The ambiguity between figuration and abstraction unfolds further in the eyes of the owls, which in most cases peer outward, watching the viewer in the gallery just as they did Ostrowski in the studio. At first, it was unsettling for the artist to paint owls while simultaneously being observed by the very creatures he was painting. Motionless, their eyes look stunned, dumbstruck, void of life and pathos—not unlike those of humans in our media-saturated world, where we are also being watched. Their gazes even evoke fear and anger, reflecting the anxieties of today’s world. Amid this uneasiness, something is activated; Ostrowski’s owls offer a view onto something new, albeit unknown.

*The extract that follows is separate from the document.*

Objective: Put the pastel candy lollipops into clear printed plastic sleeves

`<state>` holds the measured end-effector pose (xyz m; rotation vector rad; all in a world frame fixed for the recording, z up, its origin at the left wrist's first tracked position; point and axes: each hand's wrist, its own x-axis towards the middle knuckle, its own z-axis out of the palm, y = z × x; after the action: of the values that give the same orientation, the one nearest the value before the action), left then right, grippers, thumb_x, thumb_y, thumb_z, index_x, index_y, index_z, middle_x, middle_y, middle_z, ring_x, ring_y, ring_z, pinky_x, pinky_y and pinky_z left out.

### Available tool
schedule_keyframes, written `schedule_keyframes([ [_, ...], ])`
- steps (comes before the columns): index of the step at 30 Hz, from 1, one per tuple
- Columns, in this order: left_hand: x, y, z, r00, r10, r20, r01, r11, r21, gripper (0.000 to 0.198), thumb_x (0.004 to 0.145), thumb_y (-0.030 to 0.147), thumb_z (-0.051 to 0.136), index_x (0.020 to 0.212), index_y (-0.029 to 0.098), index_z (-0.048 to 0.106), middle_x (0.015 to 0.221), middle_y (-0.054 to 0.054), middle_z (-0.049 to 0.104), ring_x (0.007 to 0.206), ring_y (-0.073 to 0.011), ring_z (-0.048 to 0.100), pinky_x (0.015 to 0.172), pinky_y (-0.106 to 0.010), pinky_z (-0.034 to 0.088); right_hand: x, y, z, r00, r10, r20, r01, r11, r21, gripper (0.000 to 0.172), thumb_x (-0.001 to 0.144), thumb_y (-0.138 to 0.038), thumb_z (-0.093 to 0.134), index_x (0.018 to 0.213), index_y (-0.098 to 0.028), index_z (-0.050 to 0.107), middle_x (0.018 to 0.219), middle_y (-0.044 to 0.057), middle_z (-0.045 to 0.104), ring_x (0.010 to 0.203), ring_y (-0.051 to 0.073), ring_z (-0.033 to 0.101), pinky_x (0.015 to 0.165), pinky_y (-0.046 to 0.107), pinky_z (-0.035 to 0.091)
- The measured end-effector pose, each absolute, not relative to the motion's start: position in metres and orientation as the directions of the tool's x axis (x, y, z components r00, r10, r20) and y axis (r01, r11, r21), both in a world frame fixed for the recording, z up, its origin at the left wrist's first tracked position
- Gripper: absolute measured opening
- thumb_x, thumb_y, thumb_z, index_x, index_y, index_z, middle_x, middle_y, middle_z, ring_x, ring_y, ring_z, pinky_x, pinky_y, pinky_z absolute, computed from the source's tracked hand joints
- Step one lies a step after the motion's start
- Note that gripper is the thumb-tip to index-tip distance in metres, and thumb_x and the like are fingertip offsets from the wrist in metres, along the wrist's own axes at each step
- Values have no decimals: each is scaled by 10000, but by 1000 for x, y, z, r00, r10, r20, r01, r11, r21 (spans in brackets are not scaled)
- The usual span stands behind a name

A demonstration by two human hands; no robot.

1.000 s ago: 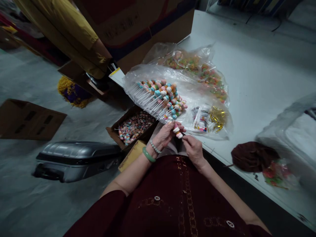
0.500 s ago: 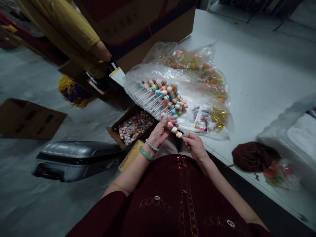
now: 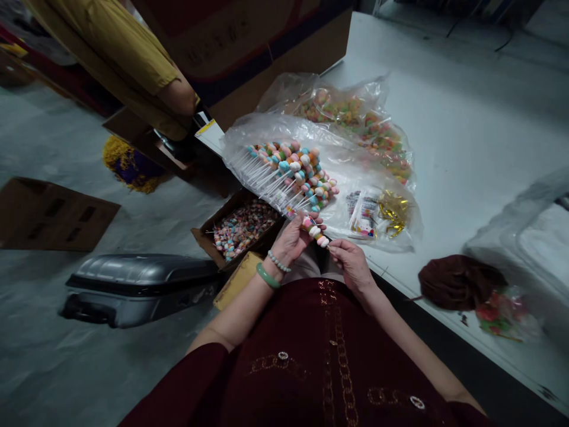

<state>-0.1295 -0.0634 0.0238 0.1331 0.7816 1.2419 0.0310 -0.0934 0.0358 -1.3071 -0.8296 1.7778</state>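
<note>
A skewer of pastel marshmallow-like candies (image 3: 316, 232) lies across the fingers of my left hand (image 3: 293, 238), which is closed around its upper part. A printed piece shows near those fingers. My right hand (image 3: 349, 261) pinches the lower end of the skewer between thumb and fingers. Just beyond my hands, a pile of candy skewers (image 3: 296, 166) with white sticks rests on a clear plastic bag (image 3: 342, 155). To the right of the pile are printed labels (image 3: 364, 214) and gold twist ties (image 3: 393, 212).
An open carton (image 3: 204, 244) of small wrapped candies stands below the table on the left, near a grey suitcase (image 3: 142, 279). Brown cloth (image 3: 457, 281) lies on the white table (image 3: 448, 136) at right. Another person's arm (image 3: 178, 95) is beside a big box (image 3: 275, 77).
My left hand has slid slightly right along the skewer, closer to my right hand. The right hand keeps its pinch at the end with little movement.
</note>
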Motion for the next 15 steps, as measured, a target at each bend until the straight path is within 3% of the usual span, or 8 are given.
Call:
schedule_keyframes([
  [4, -131, -61, 18, -14, 843, -537, -787, 322, 526, 327, 724, 441, 774, 779, 144, 648, 725, -30, 682, 718, -161, 655, 781, -330, 529, 35, -95, 30, -93, 922, -375, -70, -382, -922, 118, 677, -307, 680, 710, -194, 683, 523, -48, 458, 511, 93, 329, 472, 238, 239],
  [10, -130, -63, 18, -125, 917, -378, -643, 215, 735, 344, 633, 425, 834, 694, 131, 665, 682, -20, 666, 648, -122, 605, 720, -275, 490, 38, -95, 22, -114, 952, -284, 84, -276, -958, 122, 726, -314, 635, 708, -200, 675, 554, -30, 517, 545, 124, 415, 548, 265, 338],
  [15, -120, -68, 17, -56, 928, -367, -620, 255, 742, 406, 622, 477, 828, 623, 128, 621, 683, -21, 643, 631, -111, 581, 699, -271, 482, 39, -101, 20, -118, 993, 4, 412, 53, -909, 158, 813, -310, 560, 795, -215, 686, 727, 21, 664, 682, 179, 569, 665, 296, 422],
])
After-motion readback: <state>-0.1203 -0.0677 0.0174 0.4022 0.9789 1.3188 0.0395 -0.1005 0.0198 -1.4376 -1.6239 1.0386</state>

Ostrowski’s titles have always played an important role in his work, adding an additional charge of meaning to each canvas and questioning it at the same time. The paintings of Parliament continue this practice, creating tension between image and text through wordplay and allusion. Drawing on one meaning of “parliament,” some titles relate to government activities, such as Einkommensteuer (“income tax”) and Denkmalgeschützt (“designated a landmark”); others ironically reference art, including The Grid Method (a way of reproducing pictures square by square) and Early American Painting. Each confounds any easy interpretation of the owls and their manifold stares.
With this body of work, David Ostrowski demonstrates his unique role within the history of abstract painting, which pulls both from minimalist painting traditions of the 1960s and 1970s, as well as the late-twentieth-century urge to dismantle the medium’s heroism and beauty. The owls in the Parliament Paintings don’t work to destroy painting, but rather to tip it—and us, as viewers—off-balance, making the medium dynamic, poetic and strange.

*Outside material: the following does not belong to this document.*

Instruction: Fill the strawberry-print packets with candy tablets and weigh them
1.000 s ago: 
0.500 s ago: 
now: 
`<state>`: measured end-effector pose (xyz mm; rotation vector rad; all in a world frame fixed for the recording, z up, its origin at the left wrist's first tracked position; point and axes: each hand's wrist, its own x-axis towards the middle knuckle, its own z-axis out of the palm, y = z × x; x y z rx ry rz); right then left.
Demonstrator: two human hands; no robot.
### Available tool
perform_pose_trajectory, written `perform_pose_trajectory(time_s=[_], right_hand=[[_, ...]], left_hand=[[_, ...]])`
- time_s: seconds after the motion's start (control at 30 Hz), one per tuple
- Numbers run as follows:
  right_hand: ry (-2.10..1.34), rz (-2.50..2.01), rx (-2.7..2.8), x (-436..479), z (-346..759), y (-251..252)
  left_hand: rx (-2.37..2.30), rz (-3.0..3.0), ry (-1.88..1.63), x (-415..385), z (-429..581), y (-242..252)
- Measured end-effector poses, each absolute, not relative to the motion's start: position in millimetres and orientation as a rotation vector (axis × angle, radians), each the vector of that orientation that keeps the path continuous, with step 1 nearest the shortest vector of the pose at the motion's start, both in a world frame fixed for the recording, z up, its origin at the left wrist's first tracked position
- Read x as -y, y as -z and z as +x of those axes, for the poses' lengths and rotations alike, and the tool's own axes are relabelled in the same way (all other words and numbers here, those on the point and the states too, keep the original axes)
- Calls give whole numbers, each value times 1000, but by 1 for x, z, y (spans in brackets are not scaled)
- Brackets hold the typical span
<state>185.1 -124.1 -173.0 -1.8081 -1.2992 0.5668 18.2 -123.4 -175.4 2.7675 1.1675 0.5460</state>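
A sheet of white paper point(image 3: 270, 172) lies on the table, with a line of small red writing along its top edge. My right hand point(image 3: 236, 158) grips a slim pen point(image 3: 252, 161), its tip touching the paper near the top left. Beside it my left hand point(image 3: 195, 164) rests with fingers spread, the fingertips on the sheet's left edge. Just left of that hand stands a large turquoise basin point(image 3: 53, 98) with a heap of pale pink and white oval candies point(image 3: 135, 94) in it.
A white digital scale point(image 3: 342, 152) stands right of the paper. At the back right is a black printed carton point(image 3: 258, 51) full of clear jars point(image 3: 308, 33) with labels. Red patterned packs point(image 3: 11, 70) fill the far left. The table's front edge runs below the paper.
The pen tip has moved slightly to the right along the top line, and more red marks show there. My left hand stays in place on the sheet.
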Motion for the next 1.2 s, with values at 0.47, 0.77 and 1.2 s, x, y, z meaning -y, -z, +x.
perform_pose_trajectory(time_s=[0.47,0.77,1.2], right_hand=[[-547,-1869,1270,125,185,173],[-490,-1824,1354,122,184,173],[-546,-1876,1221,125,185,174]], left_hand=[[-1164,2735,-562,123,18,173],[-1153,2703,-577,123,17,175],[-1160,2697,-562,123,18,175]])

David Ostrowski (*1981 in Cologne) lives and works in Cologne. From 2004–2009 he studied at the Düsseldorf Art Academy under Albert Oehlen. Ostrowski is a professor for painting at the Academy of Arts in Karlsruhe. Selected solo exhibitions include Fig., Tokyo and Ramiken, New York (both 2023), Sprüth Magers, Berlin (2021), Lady Helen, London (2020, with Angharad Williams) Avant-Garde Institute, Warsaw (2020, with Tobias Spichtig), Jir Sandel, Copenhagen and Leeahn Gallery, Seoul (both 2020), Sundogs, Paris and Piece Unique, Cologne (both 2019), Sprüth Magers, London and Wschód, Warsaw (both 2018); Halle 9 Kirowwerk, Leipzig and Blueproject Foundation, Barcelona (both 2017), Leopold Hoesch Museum, Düren (2016, with Michail Pirgelis), Arken Museum of Modern Art, Copenhagen and Kunstraum Innsbruck (both 2015), Rubell Family Collection, Miami and Fondazione Sandretto Re Rebaudengo, Turin (both 2014). Selected group exhibitions include Standard Oslo and Weiss Falk at XYZcollective, Tokyo (both 2023), Catherine Zeta, Cologne (2022), Akademie der Künste, Berlin and Fuhrwerkswaage, Cologne (both 2021), Triest, New York, Melange, Cologne and Pio Pico, Los Angeles (all 2020), Galerie Bernhard, Zurich, Karst, Plymouth, DuMont Kunsthalle, Cologne, and Braunsfelder, Cologne (all 2019), Aishti Foundation, Beirut (2018), plət, Amsterdam and Museum of Modern Art, Gunma (both 2017), Fondazione Carriero, Milan (2016), M Woods Museum, Beijing (2015), Halle für Kunst & Medien, Graz and Institute of Contemporary Arts, London (both 2014).